Since we’ve retired, my husband and I have enjoyed traveling slow, quick getaways, long road trips, prearranged tours, spontaneous adventures, and a hodgepodge mix of travel styles.  We have discovered that, whatever way we choose to travel, the important thing is to get up and go – and enjoy the journey as well as the destination.

Life’s a Beech

This post, with a few tweaks and updates, first appeared on my blog in 2014.

Like many people our age have done, my husband and I drafted our living trust, wills, durable powers of attorney, and advance health care directives. Over the last few years, we have witnessed the rapid deterioration in the health of some family members and friends, so we wanted to get this done while we are both in good physical and mental health. We do what we can to stay healthy but we don’t fool ourselves into thinking it can’t happen to us. Even if we live to 90 or beyond, these documents will be necessary to assure that our wishes are carried out.

Creating these documents was serious and time-consuming. There were a lot of details to think about and financial decisions to be made. I found the most enjoyable part of the process was determining where our assets will go once we were both gone. Since we have no children, we happily specified a few charities that are near and dear to our hearts. One decision that I had difficulty with was deciding what I want done with my remains. Although cremation is a given, where do I want my ashes to go?

When my mother passed away in 2000, I was relieved to discover that she and my father had made funeral arrangements many years previously. Because of this, my brothers and I weren’t faced with the burden of trying to guess what she would have wanted. It was a generous and loving act that we appreciated again when my father died several years later. Their ashes now lay side-by-side in a columbarium overlooking the Pacific Ocean.

After doing some research, I found the answer to my dilemma: tree urns. Planting commemorative trees is a practice that has been around for a while, but I discovered that there is a way I can actually become part of a tree once I am gone.

There are several companies that sell these urns, which contain all the items necessary for the process (“just add ashes!”): Bios Urns, EterniTrees, Spirit Trees, Peotrees, are a few that I found. The prices vary, but the concept is pretty much the same: one’s ashes are mixed with planting soil, nutrients, and a tree seed. Since ashes contain phosphorous, they contribute to the healthy growth of the tree. How great is that?! I have always considered myself a tree-hugger, but now I can actually nourish the tree. Rather than becoming post-consumer (as in me, the consumer) waste, I can contribute healthy Co2 to the atmosphere for many years to come.

Most of the companies that sell tree urns offer a choice of seeds. Beech, maple, and oak are a few of the options listed on one website. Living – and most likely dying – in Southern California, I’d probably choose a tree that’s drought resistant. Or, maybe a citrus. A lime tree, perhaps, so my tree’s fruit could be blended into pitchers of margaritas or muddled to make a mojito.

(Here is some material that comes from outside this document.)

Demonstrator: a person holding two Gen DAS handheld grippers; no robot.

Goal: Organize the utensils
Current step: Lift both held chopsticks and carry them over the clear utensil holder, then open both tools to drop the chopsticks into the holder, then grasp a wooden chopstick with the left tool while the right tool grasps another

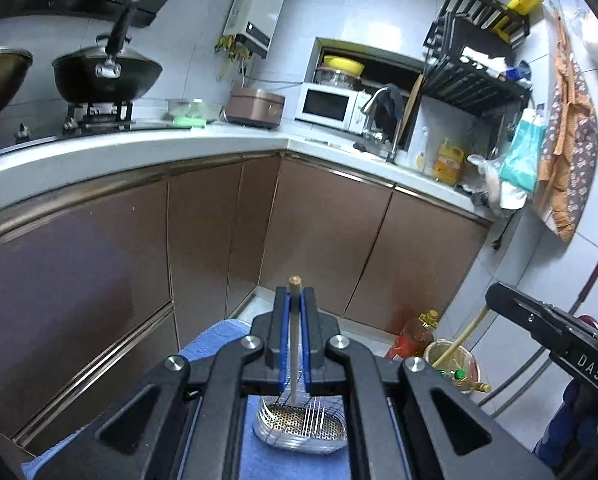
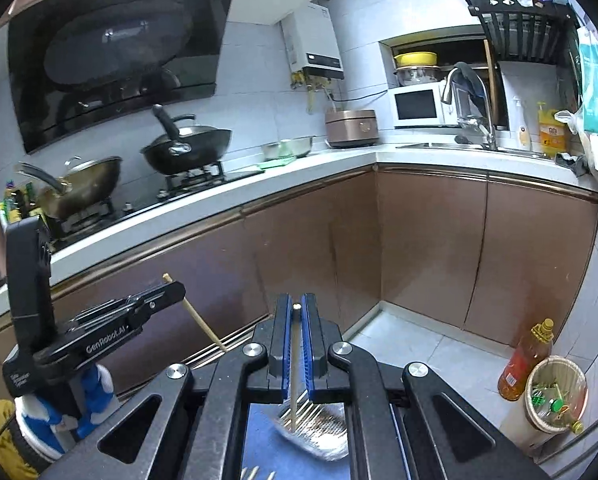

Since we are pretty sure we can’t take it with us, my husband and I intend to spend most of our assets having fun in our retirement (sorry, designated charities), leaving just enough for a heck of a Celebration of Life party for our friends. Although I’d like to think we will leave the world a better place, most likely our names won’t be remembered by generations far into the future, nor will they be engraved on a plaque or noted in a text.

Maybe my ashes could be used to propagate a tree planted in our back yard. Becoming a tree – a symbol of eternal life in many cultures – will allow me to live on, providing some beauty, a little shade, and perhaps adding a refreshing zest to the drinks of future homeowners. I hope they will raise a toast to my memory.